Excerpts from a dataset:
══════

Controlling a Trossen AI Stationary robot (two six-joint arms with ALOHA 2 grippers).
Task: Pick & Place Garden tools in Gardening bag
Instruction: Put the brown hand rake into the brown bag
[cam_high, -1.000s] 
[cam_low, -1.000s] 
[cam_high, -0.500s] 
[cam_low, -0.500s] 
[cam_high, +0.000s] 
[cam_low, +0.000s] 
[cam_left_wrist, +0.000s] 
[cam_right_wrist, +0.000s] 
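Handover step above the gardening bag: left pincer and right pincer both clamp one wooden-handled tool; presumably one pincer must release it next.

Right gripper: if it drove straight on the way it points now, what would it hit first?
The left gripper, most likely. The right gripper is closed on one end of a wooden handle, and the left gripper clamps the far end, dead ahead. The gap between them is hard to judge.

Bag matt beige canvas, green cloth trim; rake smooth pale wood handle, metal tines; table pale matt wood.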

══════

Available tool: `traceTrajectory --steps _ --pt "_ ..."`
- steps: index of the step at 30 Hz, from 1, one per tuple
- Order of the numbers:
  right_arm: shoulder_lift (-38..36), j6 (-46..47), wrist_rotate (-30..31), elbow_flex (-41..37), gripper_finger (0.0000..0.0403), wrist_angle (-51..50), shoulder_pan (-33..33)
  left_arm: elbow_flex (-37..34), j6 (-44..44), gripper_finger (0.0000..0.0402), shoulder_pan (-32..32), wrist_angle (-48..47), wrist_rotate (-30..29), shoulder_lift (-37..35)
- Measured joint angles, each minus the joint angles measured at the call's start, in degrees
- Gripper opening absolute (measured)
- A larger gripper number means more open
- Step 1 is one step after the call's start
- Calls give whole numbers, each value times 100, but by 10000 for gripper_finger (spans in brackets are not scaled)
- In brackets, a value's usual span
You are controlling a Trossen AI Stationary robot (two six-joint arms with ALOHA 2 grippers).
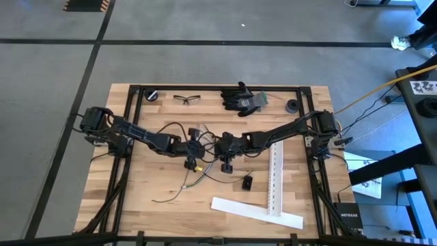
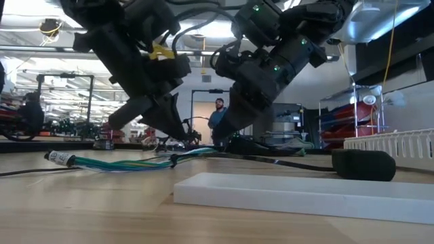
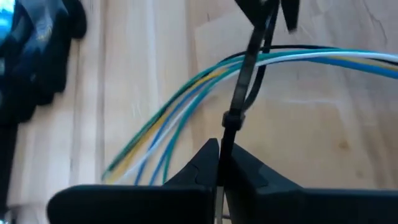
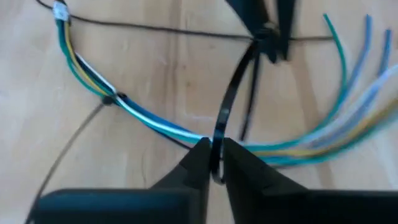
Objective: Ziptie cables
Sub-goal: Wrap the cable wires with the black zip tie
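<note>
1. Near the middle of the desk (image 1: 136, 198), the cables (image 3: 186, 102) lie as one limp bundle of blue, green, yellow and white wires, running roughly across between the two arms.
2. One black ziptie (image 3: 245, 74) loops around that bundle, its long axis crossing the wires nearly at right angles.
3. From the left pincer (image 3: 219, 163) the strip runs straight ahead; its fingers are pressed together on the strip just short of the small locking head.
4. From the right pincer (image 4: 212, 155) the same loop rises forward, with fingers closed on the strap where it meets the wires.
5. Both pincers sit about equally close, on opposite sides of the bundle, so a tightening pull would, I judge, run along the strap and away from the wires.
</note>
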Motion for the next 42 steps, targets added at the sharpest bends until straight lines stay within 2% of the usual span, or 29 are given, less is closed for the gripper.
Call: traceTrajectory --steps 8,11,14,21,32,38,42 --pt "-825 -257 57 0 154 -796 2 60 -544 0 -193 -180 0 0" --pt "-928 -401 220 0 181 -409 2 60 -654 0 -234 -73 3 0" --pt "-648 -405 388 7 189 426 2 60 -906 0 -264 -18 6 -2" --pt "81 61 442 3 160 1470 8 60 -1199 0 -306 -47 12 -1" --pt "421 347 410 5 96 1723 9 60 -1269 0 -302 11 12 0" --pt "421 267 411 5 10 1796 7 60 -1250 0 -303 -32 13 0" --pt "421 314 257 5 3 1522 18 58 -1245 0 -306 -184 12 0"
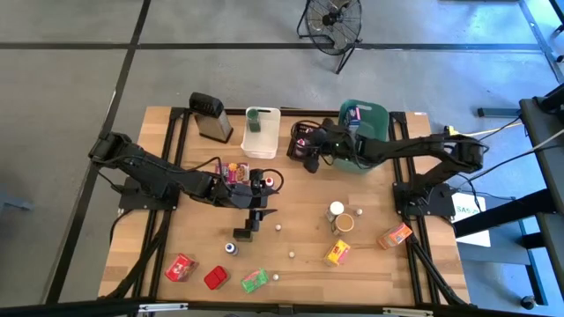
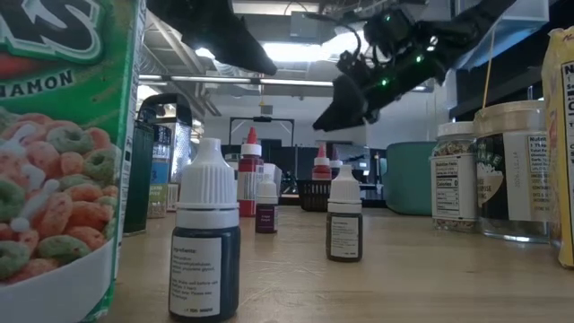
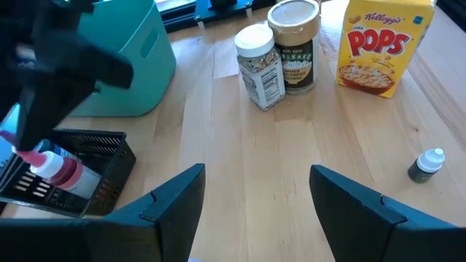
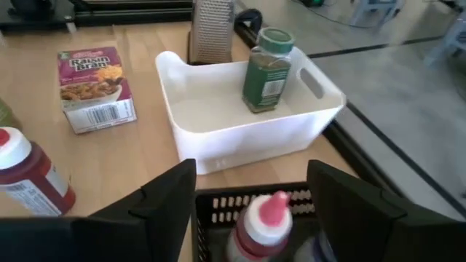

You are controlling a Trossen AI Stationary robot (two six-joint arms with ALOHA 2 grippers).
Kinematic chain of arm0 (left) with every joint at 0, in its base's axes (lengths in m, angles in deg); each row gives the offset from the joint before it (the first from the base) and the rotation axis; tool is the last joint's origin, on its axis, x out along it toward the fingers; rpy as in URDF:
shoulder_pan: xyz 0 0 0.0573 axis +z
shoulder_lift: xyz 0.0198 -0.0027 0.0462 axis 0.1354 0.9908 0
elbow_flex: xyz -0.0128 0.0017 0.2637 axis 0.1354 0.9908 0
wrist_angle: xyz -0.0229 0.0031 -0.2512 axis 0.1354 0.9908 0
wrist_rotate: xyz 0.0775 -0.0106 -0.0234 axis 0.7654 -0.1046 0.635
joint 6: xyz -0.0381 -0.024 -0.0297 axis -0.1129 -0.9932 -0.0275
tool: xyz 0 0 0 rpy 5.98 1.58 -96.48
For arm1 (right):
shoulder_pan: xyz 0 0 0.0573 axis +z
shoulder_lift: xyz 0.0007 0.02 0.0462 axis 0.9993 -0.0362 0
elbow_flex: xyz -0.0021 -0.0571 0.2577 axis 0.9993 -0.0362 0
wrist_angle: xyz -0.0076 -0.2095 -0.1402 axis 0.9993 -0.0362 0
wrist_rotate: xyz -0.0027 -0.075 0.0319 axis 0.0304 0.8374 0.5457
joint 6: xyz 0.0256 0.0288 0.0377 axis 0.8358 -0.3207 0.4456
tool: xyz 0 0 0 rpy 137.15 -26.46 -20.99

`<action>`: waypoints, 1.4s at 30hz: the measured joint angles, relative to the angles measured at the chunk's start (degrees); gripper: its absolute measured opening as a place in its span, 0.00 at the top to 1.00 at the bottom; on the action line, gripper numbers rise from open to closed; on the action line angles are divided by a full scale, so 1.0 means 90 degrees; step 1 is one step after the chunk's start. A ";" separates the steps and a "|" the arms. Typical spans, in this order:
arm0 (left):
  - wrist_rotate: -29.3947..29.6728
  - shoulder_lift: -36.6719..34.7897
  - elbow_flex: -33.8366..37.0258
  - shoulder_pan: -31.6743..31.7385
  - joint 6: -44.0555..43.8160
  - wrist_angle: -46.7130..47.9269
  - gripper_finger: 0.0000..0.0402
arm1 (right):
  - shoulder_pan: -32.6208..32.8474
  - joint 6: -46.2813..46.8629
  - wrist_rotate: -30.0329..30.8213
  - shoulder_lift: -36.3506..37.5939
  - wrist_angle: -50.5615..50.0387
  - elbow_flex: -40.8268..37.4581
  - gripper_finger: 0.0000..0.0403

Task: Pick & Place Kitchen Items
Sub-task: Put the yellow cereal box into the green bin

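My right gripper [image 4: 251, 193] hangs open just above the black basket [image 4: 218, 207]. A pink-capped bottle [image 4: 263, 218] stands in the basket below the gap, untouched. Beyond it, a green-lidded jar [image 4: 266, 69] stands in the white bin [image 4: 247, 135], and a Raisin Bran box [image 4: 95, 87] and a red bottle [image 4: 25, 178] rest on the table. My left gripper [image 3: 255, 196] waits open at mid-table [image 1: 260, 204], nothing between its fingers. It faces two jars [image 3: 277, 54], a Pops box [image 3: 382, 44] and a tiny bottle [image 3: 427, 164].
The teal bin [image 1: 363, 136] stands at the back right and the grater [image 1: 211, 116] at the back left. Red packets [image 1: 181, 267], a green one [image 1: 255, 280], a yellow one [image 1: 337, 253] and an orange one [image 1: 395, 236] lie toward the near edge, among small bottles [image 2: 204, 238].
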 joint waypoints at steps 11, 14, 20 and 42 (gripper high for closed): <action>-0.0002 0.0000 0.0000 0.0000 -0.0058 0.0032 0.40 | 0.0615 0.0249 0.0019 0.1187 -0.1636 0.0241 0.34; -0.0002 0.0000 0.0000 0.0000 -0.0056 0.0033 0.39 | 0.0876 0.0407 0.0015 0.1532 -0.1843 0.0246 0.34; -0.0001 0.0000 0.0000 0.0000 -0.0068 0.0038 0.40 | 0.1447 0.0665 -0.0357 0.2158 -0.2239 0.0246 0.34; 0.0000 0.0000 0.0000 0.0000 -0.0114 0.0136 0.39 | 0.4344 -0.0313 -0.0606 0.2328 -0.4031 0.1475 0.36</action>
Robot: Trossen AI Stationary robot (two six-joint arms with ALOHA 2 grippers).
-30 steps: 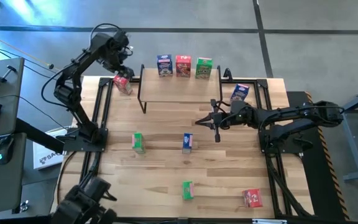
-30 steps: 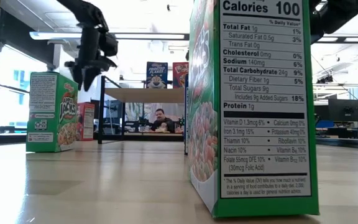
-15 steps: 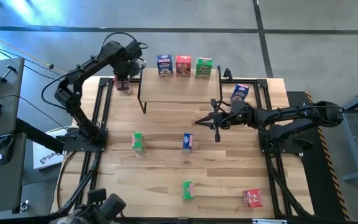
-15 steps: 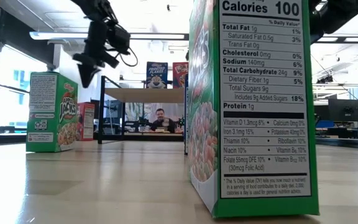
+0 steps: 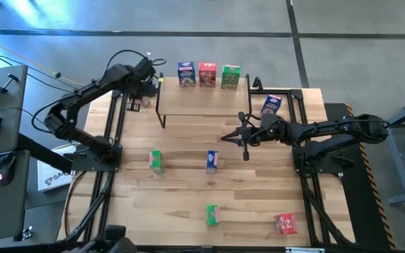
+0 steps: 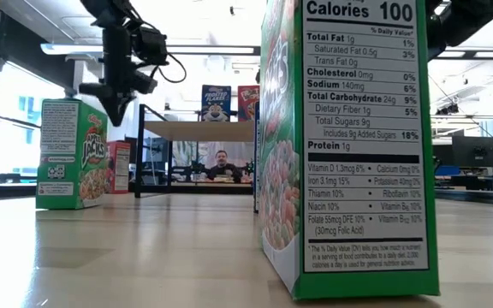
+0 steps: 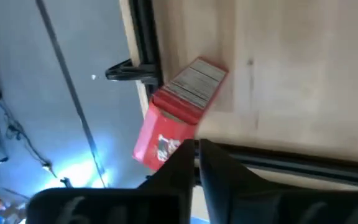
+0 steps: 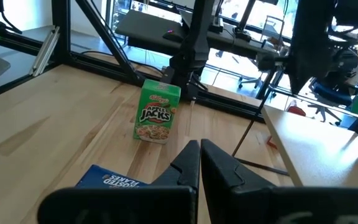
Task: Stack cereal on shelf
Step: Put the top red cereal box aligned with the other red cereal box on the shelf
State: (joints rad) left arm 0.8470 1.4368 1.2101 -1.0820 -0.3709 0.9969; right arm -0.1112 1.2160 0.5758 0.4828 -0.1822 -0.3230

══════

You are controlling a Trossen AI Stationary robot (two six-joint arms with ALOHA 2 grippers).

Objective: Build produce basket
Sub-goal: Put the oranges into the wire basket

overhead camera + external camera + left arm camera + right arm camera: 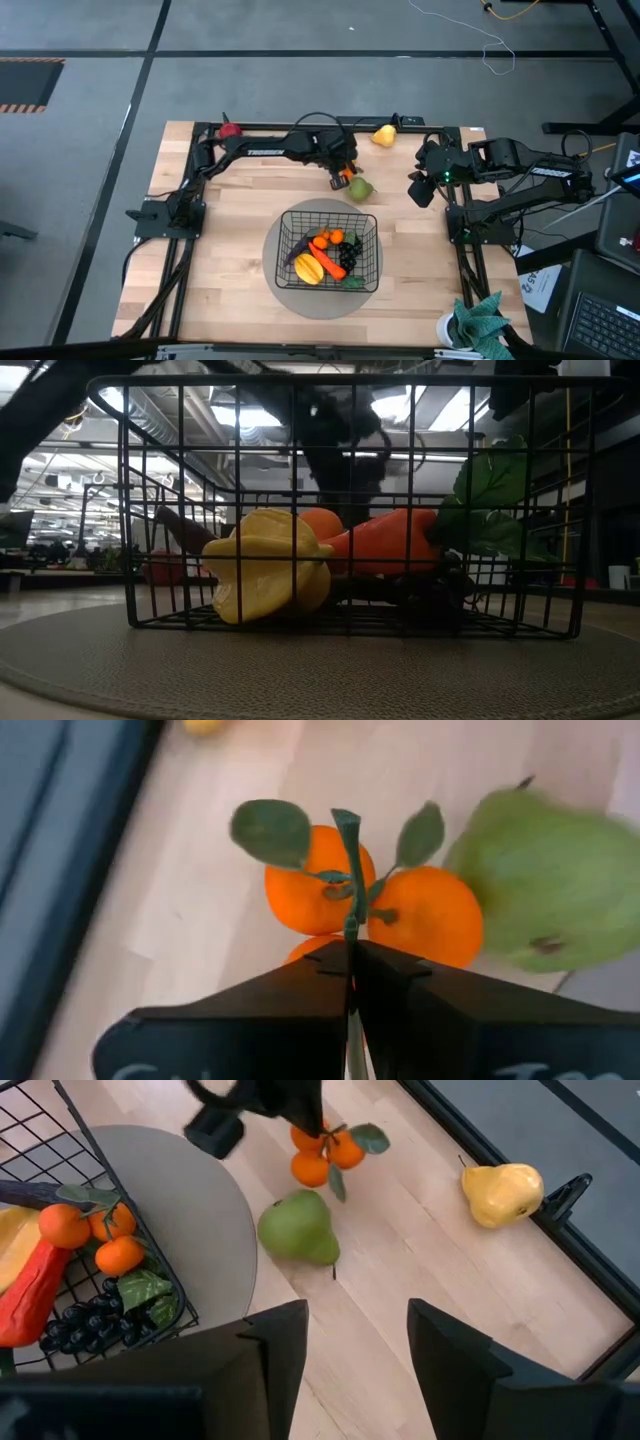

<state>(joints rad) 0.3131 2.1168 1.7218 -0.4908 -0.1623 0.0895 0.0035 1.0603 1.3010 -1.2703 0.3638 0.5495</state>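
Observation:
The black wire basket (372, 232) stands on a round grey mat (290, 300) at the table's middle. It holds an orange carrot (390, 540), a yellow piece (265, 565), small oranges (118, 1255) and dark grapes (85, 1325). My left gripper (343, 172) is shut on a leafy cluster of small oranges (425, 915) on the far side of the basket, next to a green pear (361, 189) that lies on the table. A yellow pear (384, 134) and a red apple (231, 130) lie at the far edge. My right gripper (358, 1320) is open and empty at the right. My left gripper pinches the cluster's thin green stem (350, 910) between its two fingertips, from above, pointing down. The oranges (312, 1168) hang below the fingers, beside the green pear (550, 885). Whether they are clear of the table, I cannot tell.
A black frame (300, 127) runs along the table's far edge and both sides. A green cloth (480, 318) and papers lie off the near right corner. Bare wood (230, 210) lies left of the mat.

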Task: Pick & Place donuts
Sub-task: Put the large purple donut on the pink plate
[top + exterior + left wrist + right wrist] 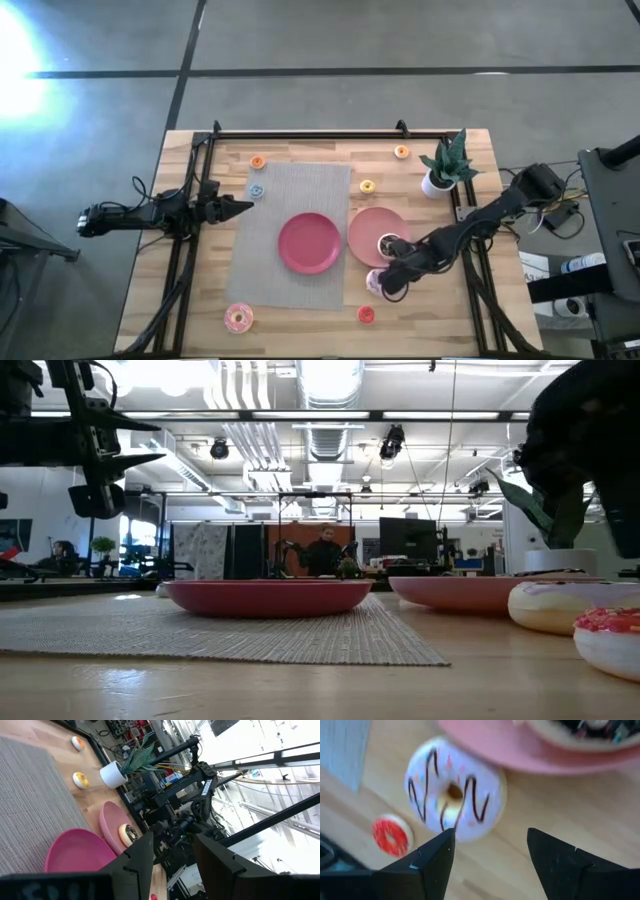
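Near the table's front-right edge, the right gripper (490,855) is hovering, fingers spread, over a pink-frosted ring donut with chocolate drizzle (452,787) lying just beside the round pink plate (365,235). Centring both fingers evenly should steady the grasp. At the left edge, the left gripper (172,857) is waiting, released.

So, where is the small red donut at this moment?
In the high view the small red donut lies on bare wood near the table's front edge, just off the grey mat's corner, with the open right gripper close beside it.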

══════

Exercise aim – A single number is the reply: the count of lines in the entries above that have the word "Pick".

Response to this exercise – 3